By Maha Hosain Aziz, Special to CNN
Editor’s note: Maha Hosain Aziz is a professor of politics (adjunct) at NYU's Graduate School of Arts and Sciences and a senior analyst at geopolitical consultancy Wikistrat. The views expressed are her own. She recently authored the Wikistrat-crowdsourced report on Myanmar’s political risk and futures.
News earlier this month that the White House had decided to extend some economic sanctions against Myanmar may have taken some by surprise. After all, the country is broadly seen as having taken significant political and economic strides after being ruled for decades by a draconian military junta, not least in the freeing of hundreds of political prisoners.
The reforms, which President Barack Obama suggested marked “a new direction” for the country, have prompted foreign investors to flock to the country, for everything from marine tourism, onshore reserves, offshore oil, mineral extraction to the fastest market for new and used cars. In addition, more than 5 million foreign tourists are expected in the country in 2015, and the country also received $4.1 billion foreign investment in the fiscal year 2013-14, up from $1.4 billion in 2012-13 (mostly from China, Thailand and Hong Kong).

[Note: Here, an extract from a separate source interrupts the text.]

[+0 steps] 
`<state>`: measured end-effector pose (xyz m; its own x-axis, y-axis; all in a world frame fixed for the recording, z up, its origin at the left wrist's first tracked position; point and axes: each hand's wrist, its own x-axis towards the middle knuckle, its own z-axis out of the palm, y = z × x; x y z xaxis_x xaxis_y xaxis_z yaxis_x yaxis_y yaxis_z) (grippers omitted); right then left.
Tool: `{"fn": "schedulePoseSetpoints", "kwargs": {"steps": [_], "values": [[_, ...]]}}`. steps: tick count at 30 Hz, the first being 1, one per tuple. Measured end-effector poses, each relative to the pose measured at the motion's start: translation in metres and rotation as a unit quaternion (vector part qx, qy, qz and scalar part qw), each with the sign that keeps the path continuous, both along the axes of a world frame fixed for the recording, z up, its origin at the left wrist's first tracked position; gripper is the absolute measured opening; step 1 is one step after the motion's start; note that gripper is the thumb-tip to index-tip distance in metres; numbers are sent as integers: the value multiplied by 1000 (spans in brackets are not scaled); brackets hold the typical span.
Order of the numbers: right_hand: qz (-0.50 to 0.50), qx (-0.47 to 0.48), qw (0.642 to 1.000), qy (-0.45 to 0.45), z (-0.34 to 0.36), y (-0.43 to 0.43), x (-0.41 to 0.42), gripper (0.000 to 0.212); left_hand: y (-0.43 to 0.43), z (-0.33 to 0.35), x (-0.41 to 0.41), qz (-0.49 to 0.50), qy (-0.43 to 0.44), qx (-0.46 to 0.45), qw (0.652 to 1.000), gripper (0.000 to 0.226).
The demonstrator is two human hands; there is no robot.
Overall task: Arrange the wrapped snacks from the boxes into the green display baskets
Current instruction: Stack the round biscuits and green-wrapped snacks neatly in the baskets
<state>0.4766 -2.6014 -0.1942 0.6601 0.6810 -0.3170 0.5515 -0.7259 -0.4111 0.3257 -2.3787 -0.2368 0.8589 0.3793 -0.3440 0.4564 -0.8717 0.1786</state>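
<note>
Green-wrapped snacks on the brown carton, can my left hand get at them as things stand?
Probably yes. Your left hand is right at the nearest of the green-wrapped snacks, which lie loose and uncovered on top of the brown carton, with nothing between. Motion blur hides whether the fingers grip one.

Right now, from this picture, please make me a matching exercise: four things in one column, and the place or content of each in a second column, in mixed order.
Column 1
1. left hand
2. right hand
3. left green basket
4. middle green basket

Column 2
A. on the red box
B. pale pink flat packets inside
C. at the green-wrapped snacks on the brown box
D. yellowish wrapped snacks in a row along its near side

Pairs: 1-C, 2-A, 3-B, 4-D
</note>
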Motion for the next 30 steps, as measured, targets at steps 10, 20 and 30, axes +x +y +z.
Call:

Meanwhile, the military’s historical control over the economy is also “significantly weakening” due to reforms, according to a recent report from the International Crisis Group. The report notes, for example, that the military’s holding company, Union of Myanmar Economic Holdings Limited, no longer receives tax free status and is being pushed out of key sectors it previously monopolized, such as edible oil imports.
Yet while all this is commendable, there are significant hurdles for Myanmar to clear if it is to have any chance of meeting the lofty expectations its early reforms have created.
For a start, corruption is still a significant problem, one that threatens to undermine faith and investment in investment in the country. Myanmar ranked 157 out of 177 countries in Transparency International’s Corruption Perceptions Index, while a U.N.-led survey this month noted that corruption is a “very severe obstacle” for local businesses.
Another potential barrier to progress is a lack of education and skills in a country that one survey last year suggested had an unemployment rate of close to 40 percent. This has no doubt contributed to high levels of poverty – some 20 million people out of a population of 53 million are said to live in poverty. Such numbers are likely to fuel resentment among locals toward outside investors keen to develop land. In fact, activists and farmers have already engaged in protests over “land grabs” by investors.
And while discontent is of general concern, there is particular risk of unrest among minority groups who may find it difficult to take advantage of growing opportunities from outside investors. The stateless Rohingya Muslim minority, which has already suffered discrimination at the hands of the government, seems particularly likely to face increased alienation from mainstream Burmese society. Other ethnic conflicts might also flare up again if local leaders’ demands that they have more autonomy over natural resources are not met.
True, President Thein Sein has pledged the 2015 election will be “fair and transparent.” Yet already, restrictions have been announced. The head of the National Election Commission, for example, recently said that campaign methods such as large rallies, used to great effect by the main opposition party in the 2012 by-election, would not be permitted moving forward. In addition, election commission chief Tin Aye has reportedly told political parties that politicians will only be given permission to campaign in their own constituencies, a move that will hamper politicians with national appeal, such as democracy icon Aung San Suu Kyi and her party, the National League for Democracy.
A greater barrier to Aung San’s influence, though, may be Article 59 of the constitution, which states that anyone whose spouse or children are citizens outside of Myanmar cannot become president or vice president. Aung San was married to a British scholar and her two sons are foreign citizens, effectively disqualifying her from any senior role in the next government.
Meanwhile, as Aung San noted recently, the constitution guarantees 25 percent of seats go to the military in both houses of parliament. In addition, press freedom reforms seem to have been abandoned, as some journalists have been jailed. This has prompted some newspapers and journals to black out their front pages in protest.
Constitutional amendments require the approval of more than 75 percent of lawmakers, followed by more than 50 percent approval in a nationwide referendum. And while the NLD and the 88 Generation Students Group have announced nationwide rallies and a petition drive in an effort to generate popular support, including from ethnic groups, for constitutional reform, the immediate prospects for change look dim.
All this means that despite some encouraging progress over the past few years, ethnic unrest, widespread poverty and a failure to follow through on the spirit of promised political reform mean Myanmar is still a potential time bomb. And while investors might see an opportunity to make some money in a new Southeast Asian market, if disappointment with the pace of change sets in, a destabilized Myanmar might start to look like a much less exciting opportunity than it did just a year or two ago.